→ Exercise: What lines of the listing below contain the word "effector"? Copy each of them out.

━━━ Material for this task

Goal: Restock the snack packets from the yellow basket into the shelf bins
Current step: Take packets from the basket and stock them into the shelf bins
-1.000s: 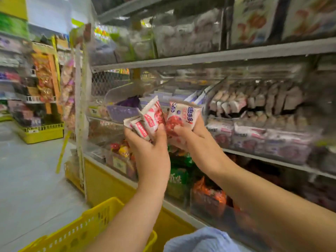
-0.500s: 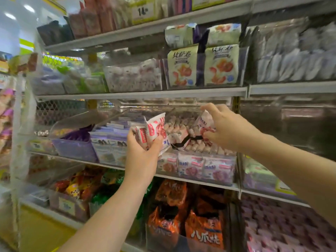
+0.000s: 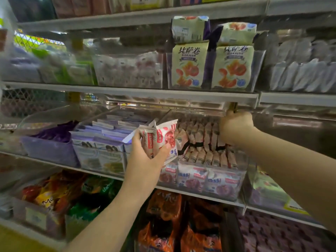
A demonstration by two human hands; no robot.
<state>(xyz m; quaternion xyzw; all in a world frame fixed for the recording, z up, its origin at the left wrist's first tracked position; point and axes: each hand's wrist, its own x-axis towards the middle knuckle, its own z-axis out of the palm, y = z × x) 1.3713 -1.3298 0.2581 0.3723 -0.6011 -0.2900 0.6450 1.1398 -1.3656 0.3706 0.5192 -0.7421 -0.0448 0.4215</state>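
Note:
My left hand [image 3: 145, 160] grips a small bunch of white-and-red snack packets [image 3: 163, 140] in front of the middle shelf. Just behind them stands a clear shelf bin [image 3: 242, 180] filled with upright rows of the same kind of packets [image 3: 203, 140]. My right hand [image 3: 235, 126] reaches into the back right of that bin, just under the shelf above. Its fingers are curled, and whatever they hold is hidden behind the hand. The yellow basket is out of view.
Left of the bin sit a clear bin of pale purple packets [image 3: 101, 142] and a purple tub [image 3: 49, 151]. Pizza-roll bags [image 3: 189, 68] fill the shelf above. Orange bags [image 3: 163, 211] and green and yellow packets [image 3: 60, 197] crowd the shelf below.
My right hand has moved with its packet from the bin's front to deep at the back right. The view has tilted up and closer; my left hand stays beside the bin with its bunch.

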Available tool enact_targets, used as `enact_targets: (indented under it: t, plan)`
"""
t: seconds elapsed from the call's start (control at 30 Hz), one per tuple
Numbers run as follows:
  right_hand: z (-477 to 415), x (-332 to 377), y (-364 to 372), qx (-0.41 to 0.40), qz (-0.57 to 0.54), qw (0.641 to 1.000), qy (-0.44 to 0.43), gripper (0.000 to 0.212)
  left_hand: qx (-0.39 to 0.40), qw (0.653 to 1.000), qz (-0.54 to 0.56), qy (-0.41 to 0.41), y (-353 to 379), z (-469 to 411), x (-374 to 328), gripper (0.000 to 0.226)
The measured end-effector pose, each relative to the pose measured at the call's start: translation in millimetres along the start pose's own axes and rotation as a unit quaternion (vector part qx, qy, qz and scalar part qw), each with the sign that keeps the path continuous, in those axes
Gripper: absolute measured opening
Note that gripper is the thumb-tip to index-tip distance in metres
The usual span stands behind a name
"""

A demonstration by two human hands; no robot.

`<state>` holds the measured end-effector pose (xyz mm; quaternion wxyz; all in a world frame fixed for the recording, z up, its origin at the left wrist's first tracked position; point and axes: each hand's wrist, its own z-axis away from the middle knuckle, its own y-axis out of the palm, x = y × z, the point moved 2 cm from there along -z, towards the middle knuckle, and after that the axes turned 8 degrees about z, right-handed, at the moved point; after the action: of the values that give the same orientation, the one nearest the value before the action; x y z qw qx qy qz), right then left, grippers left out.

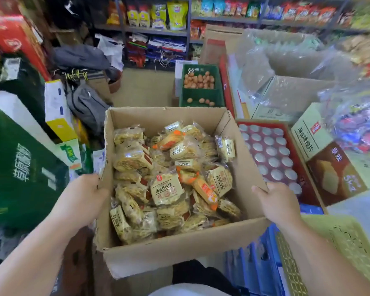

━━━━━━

→ Result for this task:
The measured end-effector pose, each relative to the pose measured at the call's start: translation in millimetres along the start pose's own axes and rotation as a unit quaternion (vector part qx, qy, qz and scalar part qw), each with the sign that keeps the path continuous, in those axes
`<state>` holds the measured end-effector pose (xyz mm; quaternion wxyz; all in a world frame fixed for the recording, z up, its origin at the left wrist's first tracked position; point and axes: each hand's wrist, its own z-axis away from the middle knuckle, its own y-axis out of the palm, x = y × z, the point moved 2 cm from there along -z, towards the middle knuckle, and after that the axes turned 8 degrees about z, right-handed, at the moved point; after the action: of the values that give the same orientation, the one nearest the value before the action; x y z qw qx qy qz), right then left, grippers left out.

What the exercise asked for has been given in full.